Sul lato dell’offerta i timori sulla tenuta del tessuto economico hanno spinto molte banche sulla difensiva.

Dal Bank Lending Survey della Bce relativo al mese di ottobre è emerso che gli standard creditizi “si sono ulteriormente inaspriti, e più di quanto previsto dalle banche, in tutte le categorie di prestito”.

Secondo Francoforte il peggioramento è legato alla minore tolleranza per il rischio e alla minore liquidità delle banche.

“Questa dinamica – commenta Macchi – riflette da un lato una debolezza sul fronte della domanda, legata al significativo aumento dei tassi d’interesse ed alla situazione di incertezza dello scenario macroeconomico (inflazione e crescita), e dall’altro una rigidità dell’offerta, dove le banche fattorizzano nei criteri di concessione una maggiore attenzione al possibile aumento dei tassi di deterioramento applicando – in genere – politiche creditizie più restrittive, pur in un contesto dove l’incidenza dei crediti deteriorati (npl ratio) rimane ai minimi storici ed il costo del rischio non ha ancora mostrato segnali di peggioramento”.

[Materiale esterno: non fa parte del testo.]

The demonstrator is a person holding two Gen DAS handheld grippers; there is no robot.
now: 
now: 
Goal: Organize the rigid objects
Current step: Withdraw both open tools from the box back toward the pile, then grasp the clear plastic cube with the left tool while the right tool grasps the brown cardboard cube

La situazione più critica rimane quella delle imprese: “Con specifico riferimento ai finanziamenti alle imprese, per cui la riduzione del credito erogato nel corso dell’anno è stata più marcata, si evidenzia come la debolezza della domanda sia anche legata – in alcuni casi – alla scelta di privilegiare soluzioni di autofinanziamento, facendo leva sulla liquidità disponibile, rispetto al ricorso ad un maggiore indebitamento ad un costo significativamente più alto in virtù dell’andamento registrato dei tassi di interesse”, commenta Macchi.

La contrazione dei crediti ha riguardato le banche grandi e medie, ma con alcune eccezioni.

La Popolare di Sondrio per esempio nell’arco del 2023 ha incrementato gli impieghi da 32,6 a oltre 34 miliardi, con un rialzo di quasi il 5%.

Poco inferiore è stato il tasso di crescita di Mediolanum, mentre Credito Emiliano è salita dell’1,1% e Banca Montepaschi dello 0,7%.

Anche chi ha visto scendere i volumi però ha chiuso il 2023 con conti record.

Già tra il 2021 e 2022 (primo anno della stretta monetaria) gli interessi netti aggregati delle banche italiane erano saliti di 4,4 miliardi da 21,7 a 25,9 miliardi, anche se l’effetto volume (cioè l’incremento degli impieghi) era stato negativo per un miliardo.